4

I am following networkx documentation (1) and I would like to set different penalties for cost function (e.g. node_del_cost and node_ins_cost). Let say, I would like to penalize deletion/insertion of node by three points.

So far, I have created two undirected graphs that differ by labeling node C (UPDATED CODE).

import networkx as nx

G=nx.Graph()
G.add_nodes_from([("A", {'label':'CDKN1A'}), ("B", {'label':'CUL4A'}), 
    ("C", {'label':'RB1'})])

G.add_edges_from([("A","B"), ("A","C")])

H=nx.Graph()
H.add_nodes_from([("A", {'label':'CDKN1A'}), ("B", {'label':'CUL4A'}),
    ("C", {'label':'AKT'})])
H.add_edges_from([("A","B"), ("A","C")])

# arguments
# node_match – a function that returns True if node n1 in G1 and n2 in G2 should be considered equal during matching.
# ignored if node_subst_cost is specified
def node_match(node1, node2):
    return node1['label']==node2['label']

# node_subst_cost - a function that returns the costs of node substitution
# overrides node_match if specified.
def node_subst_cost(node1, node2): 
    return node1['label']==node2['label']

# node_del_cost - a function that returns the costs of node deletion
# if node_del_cost is not specified then default node deletion cost of 1 is used.
def node_del_cost(node1):
    return node1['label']==3    

# node_ins_cost - a function that returns the costs of node insertion
# if node_ins_cost is not specified then default node insertion cost of 1 is used.
def node_ins_cost(node2):
    return node2['label']==3    

paths, cost = nx.optimal_edit_paths(G, H, node_match=None, edge_match=None, 
    node_subst_cost=node_subst_cost, node_del_cost=node_del_cost, node_ins_cost=node_ins_cost, 
    edge_subst_cost=None, edge_del_cost=None, edge_ins_cost=None, 
    upper_bound=None)

# length of the path
print(len(paths))

# optimal edit path cost (graph edit distance).
print(cost)

This give me 2.0 as an optimal path cost and 7.0 as the length of the path. However, I do not fully understand why, because I set penalty to 3.0, so the edit distance is expected to be 3.

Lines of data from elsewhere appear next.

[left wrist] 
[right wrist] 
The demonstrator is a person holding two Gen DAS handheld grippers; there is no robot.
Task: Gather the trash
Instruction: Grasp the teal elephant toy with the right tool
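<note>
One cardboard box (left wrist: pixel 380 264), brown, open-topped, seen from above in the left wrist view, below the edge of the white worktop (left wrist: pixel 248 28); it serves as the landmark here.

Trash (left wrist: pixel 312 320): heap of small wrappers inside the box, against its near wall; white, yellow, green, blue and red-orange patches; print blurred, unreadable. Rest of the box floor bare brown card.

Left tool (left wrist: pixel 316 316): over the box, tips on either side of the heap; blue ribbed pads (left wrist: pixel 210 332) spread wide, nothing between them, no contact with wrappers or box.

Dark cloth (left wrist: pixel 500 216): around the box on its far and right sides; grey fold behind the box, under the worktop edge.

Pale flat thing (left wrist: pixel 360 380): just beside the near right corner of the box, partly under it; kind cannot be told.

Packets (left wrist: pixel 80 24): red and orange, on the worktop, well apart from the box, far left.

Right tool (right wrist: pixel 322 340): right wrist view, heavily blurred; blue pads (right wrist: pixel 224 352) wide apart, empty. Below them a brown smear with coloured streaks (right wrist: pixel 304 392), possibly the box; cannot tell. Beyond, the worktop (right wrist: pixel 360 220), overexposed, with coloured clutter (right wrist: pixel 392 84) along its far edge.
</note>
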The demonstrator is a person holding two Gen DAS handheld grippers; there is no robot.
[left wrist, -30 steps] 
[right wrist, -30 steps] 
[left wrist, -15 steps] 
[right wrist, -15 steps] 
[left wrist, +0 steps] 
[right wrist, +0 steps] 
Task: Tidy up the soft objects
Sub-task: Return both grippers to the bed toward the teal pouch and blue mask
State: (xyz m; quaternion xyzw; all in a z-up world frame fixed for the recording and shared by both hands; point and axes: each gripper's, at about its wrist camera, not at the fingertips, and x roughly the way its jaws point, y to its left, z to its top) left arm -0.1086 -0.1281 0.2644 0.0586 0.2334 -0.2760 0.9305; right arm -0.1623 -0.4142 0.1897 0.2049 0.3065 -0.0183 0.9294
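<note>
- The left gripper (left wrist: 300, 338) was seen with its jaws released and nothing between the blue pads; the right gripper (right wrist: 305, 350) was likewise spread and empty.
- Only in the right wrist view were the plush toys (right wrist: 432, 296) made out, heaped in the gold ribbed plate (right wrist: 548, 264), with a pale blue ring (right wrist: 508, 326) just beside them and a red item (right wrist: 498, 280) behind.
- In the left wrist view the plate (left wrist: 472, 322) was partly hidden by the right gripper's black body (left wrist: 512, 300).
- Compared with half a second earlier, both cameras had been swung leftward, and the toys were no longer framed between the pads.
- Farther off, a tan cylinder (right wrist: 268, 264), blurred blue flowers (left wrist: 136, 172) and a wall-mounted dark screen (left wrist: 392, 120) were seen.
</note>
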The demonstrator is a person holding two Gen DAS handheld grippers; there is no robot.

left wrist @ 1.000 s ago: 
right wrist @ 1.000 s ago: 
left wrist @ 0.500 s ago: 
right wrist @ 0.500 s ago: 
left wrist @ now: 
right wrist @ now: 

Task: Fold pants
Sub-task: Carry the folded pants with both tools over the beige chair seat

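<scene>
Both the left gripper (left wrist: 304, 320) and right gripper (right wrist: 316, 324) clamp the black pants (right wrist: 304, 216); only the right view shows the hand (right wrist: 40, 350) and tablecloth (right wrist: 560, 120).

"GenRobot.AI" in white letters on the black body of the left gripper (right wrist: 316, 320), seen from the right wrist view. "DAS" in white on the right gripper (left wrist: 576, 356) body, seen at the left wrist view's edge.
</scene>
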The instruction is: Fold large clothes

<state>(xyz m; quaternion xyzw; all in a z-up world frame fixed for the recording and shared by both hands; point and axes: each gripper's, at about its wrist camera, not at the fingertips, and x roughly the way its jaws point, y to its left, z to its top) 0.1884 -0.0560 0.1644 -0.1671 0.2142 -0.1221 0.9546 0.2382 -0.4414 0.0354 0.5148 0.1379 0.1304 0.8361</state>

Thank you for your suggestions!

Olha

Olha Kholod
  • 539
  • 1
  • 5
  • 11
  • 1
    Your error at the bottom is from `node_del_cost` and `node_ins_cost` parameters, the documentation states that the inputs for this paramter are 'callables'. 2 is an int and ints are callables. You need some sort of function for these parameters. – Scott Boston Sep 16 '20 at 20:57
  • I figure out that len(paths) means number of different paths in form of node_tuple and edge_tuple. But I still don't understand how to set a custom cost function. – Olha Kholod Sep 17 '20 at 13:56
  • another observation is that if I specify 'node_match' and 'edge_match' options, unmatched labels from nodes and unmatched edges would be penalized by 1. – Olha Kholod Sep 17 '20 at 16:39
  • 1
    @OlhaKholod also consider that the cost functions should return a `float` or `int`, here they are returning `bool`. – Azim Mazinani Sep 20 '20 at 17:18

1 Answers1

5

As mentioned in the documentation, when you pass a node_subst_cost function as a parameter, it ignores node_match function and applies cost for any substitution operation, even though the nodes are equal. So I would suggest that first you evaluate the nodes equality in node_subst_cost function and then apply the cost accordingly:

def node_subst_cost(node1, node2):
    # check if the nodes are equal, if yes then apply no cost, else apply 3
    if node1['label'] == node2['label']:
        return 0
    return 3


def node_del_cost(node):
    return 3  # here you apply the cost for node deletion


def node_ins_cost(node):
    return 3  # here you apply the cost for node insertion


paths, cost = nx.optimal_edit_paths(
    G,
    H,
    node_subst_cost=node_subst_cost,
    node_del_cost=node_del_cost,
    node_ins_cost=node_ins_cost
)

print(cost)  # which will return 3.0

You can also do the same for edge operations.

Azim Mazinani
  • 705
  • 6
  • 11